Genoa-Milan: secondo tempo

Ecco che nella ripresa Giampaolo decide di cambiare le carte in tavola: dentro da subito Paquetá per Calhanoglu, per cui abbiamo finito gli epiteti. Dentro anche Leao che prende il posto di un Piatek che pare ormai l’ombra di sé stesso.
Giampaolo per giustificare le scelte dei titolari dirà nel post-match che “la partita all’inizio doveva essere giocata dai giocatori con maggiore responsabilità”. Sta di fatto che i subentrati cambiano le sorti dell’incontro. Dapprima Paquetá che, subendo fallo, furbescamente si rialza al volo e manda in porta Hernandez, che sigla l’1-1 con la complicità di Radu (abbiamo un terzino che arriva sul fondo e che punta addirittura la porta? Miracolo!).
Successivamente Leao, che dopo un bell’uno-due con Bonaventura anticipa l’intervento di Biraschi facendogli sbattere la palla sulla mano.
Mariani impiega 4’ al VAR per decidersi di un qualcosa chiaro al primo replay: rosso per Biraschi e rigore per il Milan.
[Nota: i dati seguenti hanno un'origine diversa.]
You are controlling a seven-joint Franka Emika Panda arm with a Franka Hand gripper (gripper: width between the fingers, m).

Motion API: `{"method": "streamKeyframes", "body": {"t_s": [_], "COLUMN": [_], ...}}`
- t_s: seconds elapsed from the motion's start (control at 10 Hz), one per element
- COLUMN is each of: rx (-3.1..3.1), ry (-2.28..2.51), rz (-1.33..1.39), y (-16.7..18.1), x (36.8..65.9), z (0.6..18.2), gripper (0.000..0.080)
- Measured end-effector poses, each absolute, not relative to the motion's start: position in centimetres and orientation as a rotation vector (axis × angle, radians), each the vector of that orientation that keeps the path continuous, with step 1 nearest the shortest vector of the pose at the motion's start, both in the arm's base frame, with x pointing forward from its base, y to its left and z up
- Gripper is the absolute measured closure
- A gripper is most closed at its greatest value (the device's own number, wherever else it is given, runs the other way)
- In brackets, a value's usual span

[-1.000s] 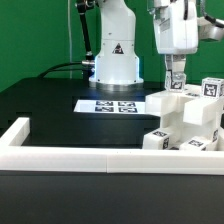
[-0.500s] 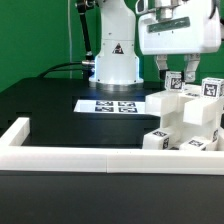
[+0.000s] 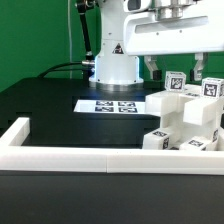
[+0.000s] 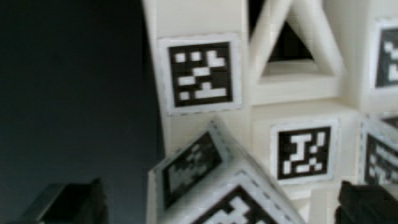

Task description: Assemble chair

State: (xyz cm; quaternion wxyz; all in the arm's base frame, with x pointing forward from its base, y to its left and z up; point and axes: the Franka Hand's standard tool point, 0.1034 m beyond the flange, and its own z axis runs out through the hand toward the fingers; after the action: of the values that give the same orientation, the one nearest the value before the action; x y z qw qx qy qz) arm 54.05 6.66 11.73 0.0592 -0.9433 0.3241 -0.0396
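The gripper [image 3: 174, 68] hangs open and empty above the chair [image 3: 185, 122], which stands on the surface [image 3: 50, 105] at about four o'clock in the exterior view. A release step looks complete; fetching another loose part likely follows.

On the black table [image 3: 50, 110], the white chair [image 3: 190, 120] stands at the exterior view's right. Above it the gripper [image 3: 174, 67] hangs, fingers [image 3: 152, 68] spread apart, touching nothing. The marker board [image 3: 112, 104] lies near the arm's base.
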Motion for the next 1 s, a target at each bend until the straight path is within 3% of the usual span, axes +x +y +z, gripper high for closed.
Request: {"method": "streamKeyframes", "body": {"t_s": [0.6, 0.9, 1.0], "rx": [-3.038, -3.052, -3.052], "ry": [0.364, 0.288, 0.288], "rz": [-0.163, -0.166, -0.166], "y": [6.23, 6.15, 6.15], "x": [54.08, 54.09, 54.09], "z": [11.67, 11.67, 11.67], "gripper": [0.0151, 0.0163, 0.0329]}}
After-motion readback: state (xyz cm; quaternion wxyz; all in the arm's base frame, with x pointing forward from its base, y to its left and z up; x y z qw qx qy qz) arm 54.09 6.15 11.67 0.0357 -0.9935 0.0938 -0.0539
Kessié si presenta dal dischetto e spiazza il portiere genoano, portando il risultato sul 1-2.
Il milanista sul divano, a questo punto, torna a vedere a colori. Ha quasi la sensazione che la sua squadra possa gestire la partita in superiorità numerica, o addirittura di chiuderla quando Leao si ripresenta solo davanti a Radu.
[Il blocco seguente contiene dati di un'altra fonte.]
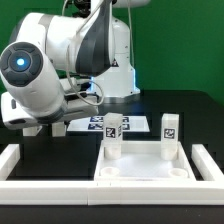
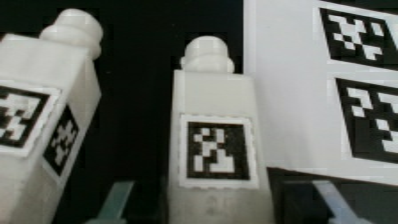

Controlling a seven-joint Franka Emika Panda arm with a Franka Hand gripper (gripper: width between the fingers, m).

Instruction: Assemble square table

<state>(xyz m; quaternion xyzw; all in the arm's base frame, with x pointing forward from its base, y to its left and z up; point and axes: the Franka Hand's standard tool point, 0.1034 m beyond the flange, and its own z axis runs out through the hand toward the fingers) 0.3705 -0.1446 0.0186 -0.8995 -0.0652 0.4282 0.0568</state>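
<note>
In the wrist view a white leg (image 2: 217,130) with a black-and-white tag lies between my gripper (image 2: 224,198) fingers. The fingers (image 2: 118,200) stand on either side of the leg, with a dark gap showing on each side, so the gripper is open around it. A second tagged leg (image 2: 45,110) lies beside the first. In the exterior view the square table top (image 1: 140,172) lies at the front, with two legs (image 1: 113,137) (image 1: 170,135) standing upright in its far part. There the arm's body hides my gripper.
The marker board (image 2: 338,80) lies right beside the leg between my fingers, and it shows behind the table top (image 1: 98,123) in the exterior view. A long white rail (image 1: 18,165) borders the table's front and sides. The arm's bulk fills the exterior view's left.
</note>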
Ma si sa che la vita in generale, e a maggior ragione quella di un casciavit, riserva sorprese. E la sorpresa decide questa volta di regalarcela Calabria: sbaglia l’appoggio di tacco e, già ammonito, trattiene Kouamè. Doppio giallo ed espulsione, con parità numerica ristabilita a 10’ dalla fine.
Milan che a questo punto si abbassa e subisce le incursioni di un Genoa spinto dai tifosi.
Minuto 89’, ecco che accade l’impronosticabile. Imbucata per Kouamè che sposta il pallone e si fa attivamente sfiorare da Reina. Mariani, molto più celermente questa volta, comanda il dischetto.
Come il ciclista che fora a 200 metri dal traguardo, anche per il milanista sembra crollare la speranza dei tre punti che fino a poco prima aveva assaporato…e invece no! Ci pensa Pepe Reina! Intuisce il lato e para il rigore a Schone. Ce la portiamo a casa.

Milan: bilancio agrodolce

Se i tre punti portati a casa non fanno certo schifo, è anche vero che questo Milan torna a casa con un pugno di mosche. Giampaolo chiede tempo, ma la verità è che se ancora può definirsi allenatore del Milan è solo per mancanza di valide alternative. Oltre alla mancanza di miglioramenti dal punto di vista del gioco e delle palle gol, questa prestazione aggiunge un ulteriore tassello negativo: l’immaturità. L’incapacità del rendersi conto del momento della partita e la conseguente inadeguatezza ad adattarsi a questo. Lasciando per un attimo in disparte Calabria che meriterebbe una multa pecuniaria per la sciocchezza, siamo l’unica squadra che sopra di un uomo e di un gol subisce contropiedi.
Altro aspetto negativo da sottolineare sono i troppi sorrisi in campo dopo il fischio finale. Se blindare il tredicesimo posto in classifica può sembrare soddisfacente per i giocatori, per noi tifosi certo non lo è.
Intanto, in società sembra muoversi qualcosa: Maldini e Boban, ad oggi ultimi baluardi della filosofia “giampaolista”, abbandonano a fine primo tempo gli spalti del Ferraris. Che sia la vigilia di un divorzio con l’allenatore di Giulianova?